## Provided material

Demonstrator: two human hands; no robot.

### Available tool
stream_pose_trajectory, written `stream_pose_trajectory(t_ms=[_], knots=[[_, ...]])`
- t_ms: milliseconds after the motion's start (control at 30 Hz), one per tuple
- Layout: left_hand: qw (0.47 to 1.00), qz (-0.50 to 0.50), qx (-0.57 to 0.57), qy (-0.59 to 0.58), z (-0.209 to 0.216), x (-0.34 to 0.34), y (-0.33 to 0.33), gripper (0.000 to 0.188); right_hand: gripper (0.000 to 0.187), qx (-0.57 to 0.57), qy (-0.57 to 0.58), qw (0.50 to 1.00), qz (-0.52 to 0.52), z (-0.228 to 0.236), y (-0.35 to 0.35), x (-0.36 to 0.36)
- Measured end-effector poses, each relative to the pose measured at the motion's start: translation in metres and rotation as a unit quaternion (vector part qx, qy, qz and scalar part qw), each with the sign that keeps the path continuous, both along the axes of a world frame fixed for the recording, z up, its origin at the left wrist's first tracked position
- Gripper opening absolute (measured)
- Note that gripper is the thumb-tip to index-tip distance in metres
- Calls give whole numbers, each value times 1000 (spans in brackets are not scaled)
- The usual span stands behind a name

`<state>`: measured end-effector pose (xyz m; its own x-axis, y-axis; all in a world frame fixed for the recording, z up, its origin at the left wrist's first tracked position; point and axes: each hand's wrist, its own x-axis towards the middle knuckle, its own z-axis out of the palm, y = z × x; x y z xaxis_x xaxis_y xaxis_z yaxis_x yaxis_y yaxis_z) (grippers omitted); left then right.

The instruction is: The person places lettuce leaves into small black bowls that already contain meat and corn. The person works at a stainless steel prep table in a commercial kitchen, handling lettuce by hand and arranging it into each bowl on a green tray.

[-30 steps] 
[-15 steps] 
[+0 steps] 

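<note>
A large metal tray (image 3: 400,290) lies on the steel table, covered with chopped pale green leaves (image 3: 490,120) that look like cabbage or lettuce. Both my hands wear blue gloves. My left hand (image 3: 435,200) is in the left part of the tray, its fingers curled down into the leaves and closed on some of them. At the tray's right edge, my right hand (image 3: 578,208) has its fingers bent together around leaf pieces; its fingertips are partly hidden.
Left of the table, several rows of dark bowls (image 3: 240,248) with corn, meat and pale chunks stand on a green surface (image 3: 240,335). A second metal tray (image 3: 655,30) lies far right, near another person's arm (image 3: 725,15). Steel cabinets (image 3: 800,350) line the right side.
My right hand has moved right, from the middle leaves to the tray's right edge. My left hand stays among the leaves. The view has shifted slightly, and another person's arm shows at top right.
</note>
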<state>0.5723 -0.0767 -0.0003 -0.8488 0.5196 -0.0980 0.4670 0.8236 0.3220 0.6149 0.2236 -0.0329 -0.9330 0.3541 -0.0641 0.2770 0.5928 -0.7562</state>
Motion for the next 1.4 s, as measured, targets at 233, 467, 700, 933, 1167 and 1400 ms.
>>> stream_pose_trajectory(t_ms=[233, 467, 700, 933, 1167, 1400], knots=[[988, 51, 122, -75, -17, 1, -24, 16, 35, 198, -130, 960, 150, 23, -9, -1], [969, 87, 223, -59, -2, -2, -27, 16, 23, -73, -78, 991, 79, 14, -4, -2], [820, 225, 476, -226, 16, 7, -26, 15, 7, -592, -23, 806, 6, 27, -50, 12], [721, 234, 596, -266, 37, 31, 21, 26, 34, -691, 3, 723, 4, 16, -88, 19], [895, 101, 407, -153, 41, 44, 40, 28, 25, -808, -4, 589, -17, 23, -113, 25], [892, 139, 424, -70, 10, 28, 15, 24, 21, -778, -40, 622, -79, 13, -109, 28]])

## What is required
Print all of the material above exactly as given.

## Problem solution
Demonstrator: two human hands; no robot.

### Available tool
stream_pose_trajectory, written `stream_pose_trajectory(t_ms=[_], knots=[[_, ...]])`
- t_ms: milliseconds after the motion's start (control at 30 Hz), one per tuple
- Layout: left_hand: qw (0.47 to 1.00), qz (-0.50 to 0.50), qx (-0.57 to 0.57), qy (-0.59 to 0.58), z (-0.209 to 0.216), x (-0.34 to 0.34), y (-0.33 to 0.33), gripper (0.000 to 0.188); right_hand: gripper (0.000 to 0.187), qx (-0.57 to 0.57), qy (-0.57 to 0.58), qw (0.50 to 1.00), qz (-0.52 to 0.52), z (-0.228 to 0.236), y (-0.35 to 0.35), x (-0.36 to 0.36)
- Measured end-effector poses, each relative to the pose measured at the motion's start: translation in metres and rotation as a unit quaternion (vector part qx, qy, qz and scalar part qw), each with the sign that keeps the path continuous, both along the axes of a world frame fixed for the recording, z up, its origin at the left wrist's first tracked position
- Gripper opening absolute (measured)
- Note that gripper is the thumb-tip to index-tip distance in metres
- Calls give whole numbers, each value times 1000 (spans in brackets are not scaled)
- The usual span stands behind a name

`<state>`: measured end-effector pose (xyz m; its own x-axis, y-axis; all in a world frame fixed for the recording, z up, its origin at the left wrist's first tracked position; point and axes: each hand's wrist, its own x-axis towards the middle knuckle, its own z-axis out of the palm, y = z × x; x y z xaxis_x xaxis_y xaxis_z yaxis_x yaxis_y yaxis_z) (grippers omitted); left then right.

The instruction is: The person places lettuce leaves into small black bowls that already contain meat and corn. The person works at a stainless steel prep table in a commercial kitchen, handling lettuce by hand and arranging it into each bowl on a green tray.

[-30 steps] 
[-15 steps] 
[+0 steps] 

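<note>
A large metal tray (image 3: 400,290) lies on the steel table, covered with chopped pale green leaves (image 3: 490,120) that look like cabbage or lettuce. Both my hands wear blue gloves. My left hand (image 3: 435,200) is in the left part of the tray, its fingers curled down into the leaves and closed on some of them. At the tray's right edge, my right hand (image 3: 578,208) has its fingers bent together around leaf pieces; its fingertips are partly hidden.
Left of the table, several rows of dark bowls (image 3: 240,248) with corn, meat and pale chunks stand on a green surface (image 3: 240,335). A second metal tray (image 3: 655,30) lies far right, near another person's arm (image 3: 725,15). Steel cabinets (image 3: 800,350) line the right side.
My right hand has moved right, from the middle leaves to the tray's right edge. My left hand stays among the leaves. The view has shifted slightly, and another person's arm shows at top right.
</note>
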<state>0.5723 -0.0767 -0.0003 -0.8488 0.5196 -0.0980 0.4670 0.8236 0.3220 0.6149 0.2236 -0.0329 -0.9330 0.3541 -0.0641 0.2770 0.5928 -0.7562</state>
Motion for the next 1.4 s, as measured, targets at 233, 467, 700, 933, 1167 and 1400 ms.
>>> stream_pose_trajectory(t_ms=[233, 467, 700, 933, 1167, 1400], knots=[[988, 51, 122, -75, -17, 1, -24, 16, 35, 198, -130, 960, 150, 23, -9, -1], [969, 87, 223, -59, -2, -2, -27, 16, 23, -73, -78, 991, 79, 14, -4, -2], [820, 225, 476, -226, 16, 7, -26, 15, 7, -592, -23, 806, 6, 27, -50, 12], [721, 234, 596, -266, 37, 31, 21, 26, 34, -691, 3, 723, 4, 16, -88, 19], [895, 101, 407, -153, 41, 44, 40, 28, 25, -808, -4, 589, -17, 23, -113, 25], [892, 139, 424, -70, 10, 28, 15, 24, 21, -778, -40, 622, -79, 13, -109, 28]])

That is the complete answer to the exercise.